(Given data)

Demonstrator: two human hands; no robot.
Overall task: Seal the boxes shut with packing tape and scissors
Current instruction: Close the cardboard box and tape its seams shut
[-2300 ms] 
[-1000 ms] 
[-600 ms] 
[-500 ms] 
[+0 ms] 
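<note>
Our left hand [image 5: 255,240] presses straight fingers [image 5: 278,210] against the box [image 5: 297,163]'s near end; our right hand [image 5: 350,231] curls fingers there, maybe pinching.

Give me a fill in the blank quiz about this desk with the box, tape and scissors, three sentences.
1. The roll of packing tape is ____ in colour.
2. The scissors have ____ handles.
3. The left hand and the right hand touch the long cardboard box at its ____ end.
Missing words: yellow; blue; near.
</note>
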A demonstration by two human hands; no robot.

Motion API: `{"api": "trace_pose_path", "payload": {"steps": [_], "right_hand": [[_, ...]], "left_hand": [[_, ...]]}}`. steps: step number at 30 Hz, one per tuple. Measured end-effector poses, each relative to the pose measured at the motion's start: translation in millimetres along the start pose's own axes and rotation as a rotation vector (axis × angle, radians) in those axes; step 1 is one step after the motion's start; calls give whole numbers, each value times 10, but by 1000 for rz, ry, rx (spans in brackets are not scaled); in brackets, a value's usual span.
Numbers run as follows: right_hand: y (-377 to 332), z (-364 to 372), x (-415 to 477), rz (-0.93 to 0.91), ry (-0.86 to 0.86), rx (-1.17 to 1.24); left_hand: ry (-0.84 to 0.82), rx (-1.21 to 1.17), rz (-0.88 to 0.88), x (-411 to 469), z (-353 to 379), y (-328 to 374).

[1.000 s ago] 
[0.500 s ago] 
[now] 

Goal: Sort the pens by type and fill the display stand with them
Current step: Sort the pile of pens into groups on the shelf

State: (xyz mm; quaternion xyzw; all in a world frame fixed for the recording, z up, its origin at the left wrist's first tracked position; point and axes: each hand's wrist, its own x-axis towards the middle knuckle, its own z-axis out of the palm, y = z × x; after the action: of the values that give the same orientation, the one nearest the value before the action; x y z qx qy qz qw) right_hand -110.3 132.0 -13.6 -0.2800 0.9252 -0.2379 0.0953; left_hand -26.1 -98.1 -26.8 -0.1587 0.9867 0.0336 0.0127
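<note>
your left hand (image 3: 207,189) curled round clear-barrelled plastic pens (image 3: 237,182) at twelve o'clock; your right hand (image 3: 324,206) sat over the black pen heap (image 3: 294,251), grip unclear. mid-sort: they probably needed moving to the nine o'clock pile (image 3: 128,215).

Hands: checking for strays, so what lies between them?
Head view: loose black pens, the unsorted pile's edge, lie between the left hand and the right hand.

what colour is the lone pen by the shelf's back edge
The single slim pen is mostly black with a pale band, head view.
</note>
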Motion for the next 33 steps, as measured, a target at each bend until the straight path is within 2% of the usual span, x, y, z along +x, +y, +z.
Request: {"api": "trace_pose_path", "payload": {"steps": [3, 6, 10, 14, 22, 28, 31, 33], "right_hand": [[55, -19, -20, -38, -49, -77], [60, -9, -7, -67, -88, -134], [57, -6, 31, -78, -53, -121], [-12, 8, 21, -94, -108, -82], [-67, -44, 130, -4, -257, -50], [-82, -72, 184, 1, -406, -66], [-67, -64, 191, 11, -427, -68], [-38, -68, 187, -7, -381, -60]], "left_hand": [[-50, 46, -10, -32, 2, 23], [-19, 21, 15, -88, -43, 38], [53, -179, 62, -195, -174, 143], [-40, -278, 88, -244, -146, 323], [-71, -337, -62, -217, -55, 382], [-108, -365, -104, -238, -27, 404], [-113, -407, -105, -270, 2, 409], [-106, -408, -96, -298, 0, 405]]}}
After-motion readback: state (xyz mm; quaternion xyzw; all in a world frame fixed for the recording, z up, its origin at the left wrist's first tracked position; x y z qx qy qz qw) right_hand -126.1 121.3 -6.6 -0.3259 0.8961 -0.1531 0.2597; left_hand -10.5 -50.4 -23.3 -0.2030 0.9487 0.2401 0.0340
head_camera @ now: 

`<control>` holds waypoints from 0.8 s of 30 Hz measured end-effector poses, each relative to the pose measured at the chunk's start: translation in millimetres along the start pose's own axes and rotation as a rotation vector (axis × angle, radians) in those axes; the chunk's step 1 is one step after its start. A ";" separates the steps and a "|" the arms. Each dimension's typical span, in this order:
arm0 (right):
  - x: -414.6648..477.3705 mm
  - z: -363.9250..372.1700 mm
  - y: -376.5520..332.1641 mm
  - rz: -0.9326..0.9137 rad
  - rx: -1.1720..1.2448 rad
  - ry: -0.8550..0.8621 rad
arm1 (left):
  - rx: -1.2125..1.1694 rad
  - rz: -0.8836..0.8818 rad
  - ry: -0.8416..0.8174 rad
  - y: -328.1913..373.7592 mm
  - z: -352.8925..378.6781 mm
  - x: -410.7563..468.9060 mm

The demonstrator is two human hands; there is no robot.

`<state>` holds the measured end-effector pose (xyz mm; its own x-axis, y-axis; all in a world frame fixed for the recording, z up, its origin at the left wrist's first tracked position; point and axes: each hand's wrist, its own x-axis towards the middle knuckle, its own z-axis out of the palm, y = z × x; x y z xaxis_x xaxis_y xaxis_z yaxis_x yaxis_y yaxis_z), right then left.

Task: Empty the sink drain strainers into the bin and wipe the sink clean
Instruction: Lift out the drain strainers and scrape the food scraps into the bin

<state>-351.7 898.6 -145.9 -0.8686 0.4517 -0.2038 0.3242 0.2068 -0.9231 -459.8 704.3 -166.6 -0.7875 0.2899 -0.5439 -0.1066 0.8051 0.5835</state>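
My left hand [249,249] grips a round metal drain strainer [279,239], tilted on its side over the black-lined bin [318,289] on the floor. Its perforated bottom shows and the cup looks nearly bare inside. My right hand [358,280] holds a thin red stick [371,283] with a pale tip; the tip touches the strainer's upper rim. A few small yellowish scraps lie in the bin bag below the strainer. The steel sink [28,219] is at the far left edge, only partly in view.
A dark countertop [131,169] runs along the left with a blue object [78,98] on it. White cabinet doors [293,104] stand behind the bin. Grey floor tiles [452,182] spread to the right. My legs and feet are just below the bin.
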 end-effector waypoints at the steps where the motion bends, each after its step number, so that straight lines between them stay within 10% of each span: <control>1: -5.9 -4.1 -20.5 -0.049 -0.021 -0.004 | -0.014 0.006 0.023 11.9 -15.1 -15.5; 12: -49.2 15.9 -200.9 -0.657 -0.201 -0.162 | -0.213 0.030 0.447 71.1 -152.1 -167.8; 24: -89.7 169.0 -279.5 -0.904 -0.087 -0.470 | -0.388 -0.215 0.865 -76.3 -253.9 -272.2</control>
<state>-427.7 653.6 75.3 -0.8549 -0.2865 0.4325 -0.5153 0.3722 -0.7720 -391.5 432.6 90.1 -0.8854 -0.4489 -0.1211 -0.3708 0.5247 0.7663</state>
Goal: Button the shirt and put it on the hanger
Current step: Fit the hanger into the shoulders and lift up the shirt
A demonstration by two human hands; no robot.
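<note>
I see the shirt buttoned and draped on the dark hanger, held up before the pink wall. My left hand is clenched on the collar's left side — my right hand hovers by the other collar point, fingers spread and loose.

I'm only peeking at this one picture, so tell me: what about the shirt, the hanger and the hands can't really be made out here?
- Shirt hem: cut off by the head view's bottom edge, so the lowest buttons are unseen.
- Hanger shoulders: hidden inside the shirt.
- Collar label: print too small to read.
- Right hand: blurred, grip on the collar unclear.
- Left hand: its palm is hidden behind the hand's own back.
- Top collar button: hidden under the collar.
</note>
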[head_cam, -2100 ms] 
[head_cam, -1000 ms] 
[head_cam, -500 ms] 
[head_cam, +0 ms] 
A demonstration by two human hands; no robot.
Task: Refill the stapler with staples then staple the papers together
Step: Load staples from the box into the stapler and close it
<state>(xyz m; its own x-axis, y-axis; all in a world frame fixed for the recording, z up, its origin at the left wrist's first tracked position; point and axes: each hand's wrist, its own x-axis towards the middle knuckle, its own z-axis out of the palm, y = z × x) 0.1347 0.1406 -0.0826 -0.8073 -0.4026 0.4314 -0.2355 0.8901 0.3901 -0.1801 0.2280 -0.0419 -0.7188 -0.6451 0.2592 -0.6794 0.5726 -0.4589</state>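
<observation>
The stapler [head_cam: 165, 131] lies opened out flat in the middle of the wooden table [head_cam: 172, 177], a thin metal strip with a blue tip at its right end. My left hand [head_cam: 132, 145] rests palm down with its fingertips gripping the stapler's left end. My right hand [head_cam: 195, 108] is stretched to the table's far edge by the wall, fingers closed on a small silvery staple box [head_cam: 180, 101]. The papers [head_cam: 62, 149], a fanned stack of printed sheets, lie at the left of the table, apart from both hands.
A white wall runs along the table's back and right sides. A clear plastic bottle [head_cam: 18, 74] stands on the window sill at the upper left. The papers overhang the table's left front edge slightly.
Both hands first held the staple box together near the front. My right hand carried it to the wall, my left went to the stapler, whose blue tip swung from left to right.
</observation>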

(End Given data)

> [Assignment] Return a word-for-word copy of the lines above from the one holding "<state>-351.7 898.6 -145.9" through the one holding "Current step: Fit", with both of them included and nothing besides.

> [Written answer]
<state>-351.7 898.6 -145.9 -0.8686 0.4517 -0.2038 0.3242 0.2068 -0.9231 -459.8 704.3 -166.6 -0.7875 0.2899 -0.5439 -0.1066 0.8051 0.5835</state>
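My left hand [249,249] grips a round metal drain strainer [279,239], tilted on its side over the black-lined bin [318,289] on the floor. Its perforated bottom shows and the cup looks nearly bare inside. My right hand [358,280] holds a thin red stick [371,283] with a pale tip; the tip touches the strainer's upper rim. A few small yellowish scraps lie in the bin bag below the strainer. The steel sink [28,219] is at the far left edge, only partly in view.
A dark countertop [131,169] runs along the left with a blue object [78,98] on it. White cabinet doors [293,104] stand behind the bin. Grey floor tiles [452,182] spread to the right. My legs and feet are just below the bin.
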 end-effector waypoints at the steps where the motion bends, each after its step number, so that straight lines between them stay within 10% of each span: <control>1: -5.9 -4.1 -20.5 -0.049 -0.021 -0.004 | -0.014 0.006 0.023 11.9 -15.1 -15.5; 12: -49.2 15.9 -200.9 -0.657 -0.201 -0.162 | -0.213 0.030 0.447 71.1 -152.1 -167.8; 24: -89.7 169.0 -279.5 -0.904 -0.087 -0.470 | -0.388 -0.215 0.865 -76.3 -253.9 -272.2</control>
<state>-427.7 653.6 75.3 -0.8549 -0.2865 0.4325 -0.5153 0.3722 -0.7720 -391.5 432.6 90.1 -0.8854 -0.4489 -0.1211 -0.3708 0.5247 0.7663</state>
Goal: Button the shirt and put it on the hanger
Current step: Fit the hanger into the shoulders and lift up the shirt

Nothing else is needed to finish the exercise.